Si Valiant a quelque défauts : son orgueil, son arrogance, son impatience, il est aussi un modèle de force et de brutalité. Sans aucun doute était-ce un parangon de virilité pour le citoyen américain du milieu du XXème siècle. Néanmoins c'est peu dire que cette image d'Epinal n'a pas survécu au temps. D'autant que Valiant avec sa coiffure figée de Playmobil et son visage de cire n'est pas non plus un personnage des plus complexes... Et de fait, la quasi totalité des personnages de cette épopée flamboyante est très binaire, visuellement comme psychologiquement. Les mages ont des robes avec des étoiles et des lunes, les méchants ont des rictus bien fourbes, etc. etc.

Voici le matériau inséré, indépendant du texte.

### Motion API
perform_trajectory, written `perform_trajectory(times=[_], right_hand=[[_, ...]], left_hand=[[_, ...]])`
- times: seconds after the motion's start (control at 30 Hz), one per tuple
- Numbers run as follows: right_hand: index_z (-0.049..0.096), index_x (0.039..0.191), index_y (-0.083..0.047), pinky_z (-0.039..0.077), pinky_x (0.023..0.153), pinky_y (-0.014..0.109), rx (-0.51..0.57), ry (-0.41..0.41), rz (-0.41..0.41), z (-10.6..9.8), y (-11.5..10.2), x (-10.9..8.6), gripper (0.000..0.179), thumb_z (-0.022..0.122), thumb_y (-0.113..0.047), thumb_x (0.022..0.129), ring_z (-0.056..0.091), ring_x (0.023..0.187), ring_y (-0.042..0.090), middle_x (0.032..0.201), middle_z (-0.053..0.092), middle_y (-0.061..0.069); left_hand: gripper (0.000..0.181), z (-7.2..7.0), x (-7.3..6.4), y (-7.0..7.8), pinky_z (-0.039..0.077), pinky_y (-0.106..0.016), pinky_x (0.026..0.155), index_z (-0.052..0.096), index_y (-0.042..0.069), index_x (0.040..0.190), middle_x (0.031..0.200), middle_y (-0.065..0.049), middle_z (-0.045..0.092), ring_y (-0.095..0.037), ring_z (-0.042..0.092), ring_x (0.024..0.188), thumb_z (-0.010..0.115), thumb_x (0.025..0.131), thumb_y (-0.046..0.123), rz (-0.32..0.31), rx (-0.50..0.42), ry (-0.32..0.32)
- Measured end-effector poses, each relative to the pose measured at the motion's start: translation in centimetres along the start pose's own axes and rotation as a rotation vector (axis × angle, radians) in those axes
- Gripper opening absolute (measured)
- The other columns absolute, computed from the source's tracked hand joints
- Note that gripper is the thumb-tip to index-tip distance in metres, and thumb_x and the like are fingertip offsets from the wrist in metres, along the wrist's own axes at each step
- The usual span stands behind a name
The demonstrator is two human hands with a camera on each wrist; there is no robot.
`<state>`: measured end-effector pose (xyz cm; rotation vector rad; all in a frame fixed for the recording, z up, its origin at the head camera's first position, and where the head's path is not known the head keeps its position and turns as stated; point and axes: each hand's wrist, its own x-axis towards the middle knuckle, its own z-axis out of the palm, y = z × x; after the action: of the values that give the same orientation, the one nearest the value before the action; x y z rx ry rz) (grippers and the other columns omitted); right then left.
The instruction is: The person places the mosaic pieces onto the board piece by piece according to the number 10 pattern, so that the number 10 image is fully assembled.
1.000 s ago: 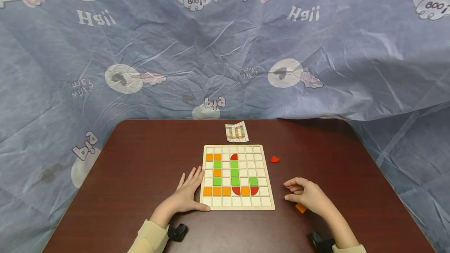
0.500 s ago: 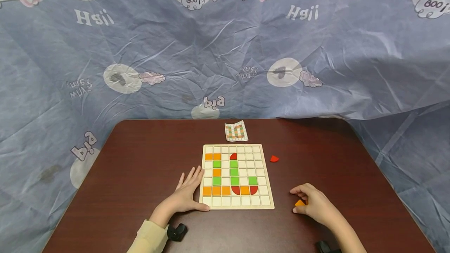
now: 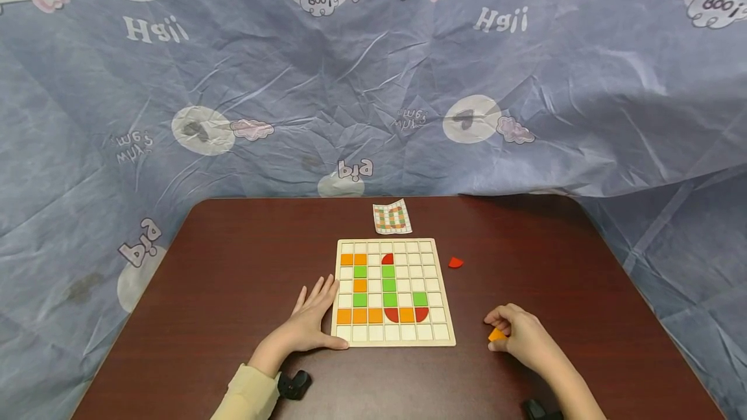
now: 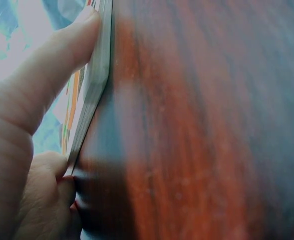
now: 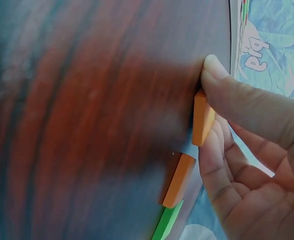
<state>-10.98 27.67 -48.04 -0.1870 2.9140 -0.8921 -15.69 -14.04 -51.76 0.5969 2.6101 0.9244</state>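
Observation:
My right hand (image 3: 522,337) is at the right of the table, pinching an orange square tile (image 5: 203,120) between thumb and fingers. That orange tile (image 3: 497,336) shows between the fingertips in the head view. My left hand (image 3: 309,324) lies with spread fingers along the left edge of a pale wooden grid board (image 3: 392,334), thumb at its near left corner. In the left wrist view, the left thumb (image 4: 61,65) touches the board's side (image 4: 99,75). Orange and green squares and red quarter-round tiles sit in the board's cells.
Beyond the board lies a small pattern card (image 3: 392,218). A loose red quarter-round tile (image 3: 456,263) is right of the board. In the right wrist view, a second orange tile (image 5: 179,181) and a green tile (image 5: 168,220) lie beside the pinched one. A patterned cloth (image 3: 350,83) hangs behind the table.
My right hand has moved right and nearer the body, from beside the board to the orange tile, and its fingers have come together on it. My left hand and the board stay put.

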Motion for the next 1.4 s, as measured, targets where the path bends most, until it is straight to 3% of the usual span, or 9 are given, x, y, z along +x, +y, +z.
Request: perform_trajectory(times=[0.17,0.43,0.73,1.1,1.4], right_hand=[[0.068,0.087,-0.013,0.046,0.064,0.02,-0.021,-0.009,0.028,-0.1,0.0,0.2,0.036,0.091,-0.007,0.06,0.051,0.074,0.006,0.082,0.057,-0.004],[0.068,0.082,-0.013,0.044,0.057,0.02,0.044,-0.04,0.077,0.0,-0.3,0.5,0.024,0.086,-0.005,0.068,0.05,0.064,0.002,0.071,0.059,-0.005],[0.071,0.084,-0.016,0.049,0.064,0.019,0.109,0.051,0.097,1.0,-1.5,2.0,0.016,0.084,-0.014,0.076,0.057,0.071,0.002,0.079,0.067,-0.005],[0.074,0.094,-0.009,0.052,0.065,0.018,0.258,0.184,0.111,2.8,-3.8,5.0,0.013,0.079,-0.01,0.082,0.066,0.076,0.008,0.087,0.074,0.004],[0.072,0.099,-0.004,0.053,0.068,0.016,0.4,0.185,0.113,4.0,-5.7,7.4,0.016,0.076,-0.007,0.085,0.073,0.083,0.016,0.093,0.075,0.01]], left_hand=[[0.123,0.1,-0.1,-0.1,-0.004,-0.063,0.119,0.012,0.005,0.158,0.166,-0.014,0.006,-0.036,0.001,0.154,0.086,0.07,0.048,0.003,-0.006,0.002],[0.121,0.1,0.0,-0.2,-0.005,-0.061,0.119,0.012,0.007,0.159,0.167,-0.013,0.005,-0.035,0.001,0.154,0.085,0.071,0.049,-0.003,0.009,0.002],[0.122,0.2,-0.3,-0.2,-0.006,-0.06,0.119,0.012,0.008,0.159,0.167,-0.012,0.004,-0.034,0.0,0.154,0.086,0.071,0.047,-0.009,-0.007,-0.006],[0.121,0.1,-0.3,0.0,-0.003,-0.063,0.118,0.014,0.003,0.158,0.166,-0.017,0.008,-0.038,0.003,0.153,0.086,0.071,0.046,0.016,-0.015,0.005],[0.121,0.0,-0.3,0.1,-0.004,-0.063,0.119,0.013,0.004,0.158,0.166,-0.016,0.007,-0.037,0.002,0.154,0.086,0.071,0.046,0.003,-0.009,0.006]])
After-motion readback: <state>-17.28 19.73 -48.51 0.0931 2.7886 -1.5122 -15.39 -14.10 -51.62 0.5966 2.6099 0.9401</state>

Toutefois, à de rares passages, certains personnages se révèlent un brin plus complexes et touchants, comme le géant du tome 2 ou le jeune infirme du tome 3... Mais ce ne sont à chaque fois que 2-3 pages sur 120... Idem, les passages onirico-philosophiques sont l'exception qui confirme la règle : 2-3 pages à tout casser par tome.

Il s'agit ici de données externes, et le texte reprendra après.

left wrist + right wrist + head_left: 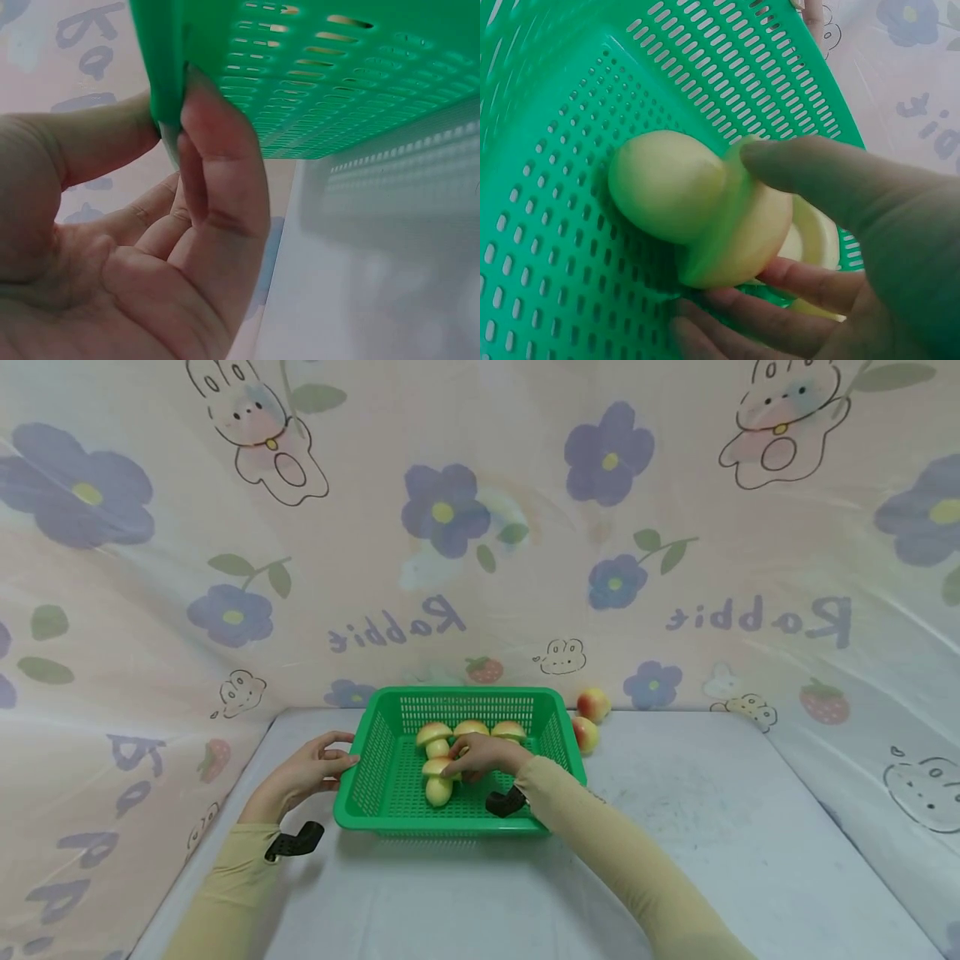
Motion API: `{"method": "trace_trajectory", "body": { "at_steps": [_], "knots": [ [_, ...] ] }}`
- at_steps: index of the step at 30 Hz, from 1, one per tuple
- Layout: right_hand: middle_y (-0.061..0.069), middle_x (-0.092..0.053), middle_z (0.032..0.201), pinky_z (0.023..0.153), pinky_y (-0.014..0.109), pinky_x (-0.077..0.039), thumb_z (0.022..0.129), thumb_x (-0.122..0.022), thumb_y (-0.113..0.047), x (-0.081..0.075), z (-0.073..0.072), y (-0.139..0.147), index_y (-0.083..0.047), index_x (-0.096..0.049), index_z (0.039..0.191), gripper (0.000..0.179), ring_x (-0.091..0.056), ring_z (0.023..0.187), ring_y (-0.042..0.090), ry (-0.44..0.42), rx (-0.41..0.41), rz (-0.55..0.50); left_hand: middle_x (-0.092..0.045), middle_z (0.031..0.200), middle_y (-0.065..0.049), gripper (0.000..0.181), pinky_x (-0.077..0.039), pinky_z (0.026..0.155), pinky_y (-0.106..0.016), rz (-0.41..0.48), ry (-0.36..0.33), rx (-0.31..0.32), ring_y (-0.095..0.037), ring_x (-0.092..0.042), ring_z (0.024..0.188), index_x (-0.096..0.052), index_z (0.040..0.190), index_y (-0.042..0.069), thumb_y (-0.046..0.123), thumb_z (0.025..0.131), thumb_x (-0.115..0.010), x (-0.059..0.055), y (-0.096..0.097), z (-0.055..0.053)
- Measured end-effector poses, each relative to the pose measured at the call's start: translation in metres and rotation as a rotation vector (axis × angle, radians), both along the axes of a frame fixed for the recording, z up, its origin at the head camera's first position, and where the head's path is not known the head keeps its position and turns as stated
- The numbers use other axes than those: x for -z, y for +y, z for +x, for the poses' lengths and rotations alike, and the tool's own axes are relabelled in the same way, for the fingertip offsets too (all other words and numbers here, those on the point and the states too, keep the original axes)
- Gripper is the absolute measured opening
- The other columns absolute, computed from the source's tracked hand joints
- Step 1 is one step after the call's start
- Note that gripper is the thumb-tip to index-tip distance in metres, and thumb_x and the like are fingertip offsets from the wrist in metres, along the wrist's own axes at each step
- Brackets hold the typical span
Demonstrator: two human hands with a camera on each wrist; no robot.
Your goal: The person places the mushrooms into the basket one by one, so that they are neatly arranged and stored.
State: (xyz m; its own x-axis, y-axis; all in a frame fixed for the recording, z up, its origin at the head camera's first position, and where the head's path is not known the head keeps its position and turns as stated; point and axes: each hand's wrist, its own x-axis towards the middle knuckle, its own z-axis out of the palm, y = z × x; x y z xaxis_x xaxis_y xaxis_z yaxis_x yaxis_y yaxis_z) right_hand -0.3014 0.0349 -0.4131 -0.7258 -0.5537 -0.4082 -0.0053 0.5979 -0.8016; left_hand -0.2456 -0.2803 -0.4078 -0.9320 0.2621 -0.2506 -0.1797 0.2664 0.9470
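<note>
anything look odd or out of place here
Two red-and-yellow fruits lie outside the green basket, by its right side, while the mushroom-shaped pieces sit inside. The "Rabbit" lettering on the backdrop reads mirrored.

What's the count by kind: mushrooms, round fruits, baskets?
Mushrooms in the basket: 4 visible; the right hand may hide more
Red-and-yellow round fruits outside it: 2
Green basket: 1
Total: 7 visible
</note>
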Motion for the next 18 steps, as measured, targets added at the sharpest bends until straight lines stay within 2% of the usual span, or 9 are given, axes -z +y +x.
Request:
{"method": "trace_trajectory", "body": {
  "at_steps": [10, 18],
  "knots": [
    [0.009, -0.057, 0.110, 0.085, 0.047, -0.051, 0.086, -0.075, -0.024, -0.0032, 0.0017, 0.0023, -0.003, -0.053, 0.126, 0.051, -0.060, 0.101, 0.031, -0.025, 0.025, -0.034, -0.061, 0.106, -0.015, 0.058, -0.054, 0.074, -0.037, -0.005, 0.001, 0.022, -0.024, -0.064, 0.085, -0.031, 0.143, 0.004, 0.020, 0.096, -0.061, 0.0002, 0.0000, -0.0017],
    [0.013, -0.059, 0.107, 0.088, 0.050, -0.049, 0.088, -0.071, -0.021, -0.0096, -0.0009, 0.0060, 0.004, -0.048, 0.133, 0.056, -0.059, 0.104, 0.040, -0.049, 0.027, -0.054, -0.060, 0.107, -0.015, 0.059, -0.054, 0.075, -0.037, -0.020, -0.006, 0.005, -0.024, -0.064, 0.085, -0.031, 0.144, 0.006, 0.021, 0.096, -0.062, -0.0001, -0.0001, -0.0018]
  ]
}}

En bref, si je salue le style graphique de Foster, impressionnant il est vrai, notamment dans sa composition du plan puissante et dans la finesse des détails, je suis plus circonspects quant à certaines facilités visuelles propres à son époque (ah les brushings impeccables des damoiselles et damoiseaux so 1940 et le visage de poupon de Valiant...) et je suis effaré par la balourdise du scénario, à de trop rares occasions illuminé d'éclairs de génie. Je ne peux m'empêcher de comparer Valiant à « Little Nemo », créé 30 ans plus tôt par le génial Winsor McCay. Et c'est peu dire que Nemo offre un plaisir de lecture ô combien plus subtil, avec ses visuels au goût parfait dans leur fantaisie débridée, avec des personnages bien plus complexes l'air de rien comme Flip, l’histrion « ami-ennemi » de Nemo. Si je devais retenir une bande dessinée fondatrice, ce serait donc bien celle pensée et mise en images par McCay, et non ce Valiant lourdaud, même si la bande dessinée de Harold Foster possède des qualités indéniables et a été un jalon dans l'histoire du Neuvième Art.
Exception faite de « Little Nemo », donc, je ne peux m'empêcher de penser combien la bande dessinée franco-belge, victime de censure ou d'auto-censure certes, est bien plus humaine et bien plus riche que sa cousine outre Atlantique. Pour tout dire, c'est bien d'humanité que manque « Prince Vaillant »... Je ne pense donc pas partir à la recherche des tomes suivants, je préfère continuer mon exploration de la BD européenne, bien plus intéressante à mon goût. Même si j'ai été heureux d'avoir pu enfin lire les aventures de Prince Valiant au temps du Roi Arthur.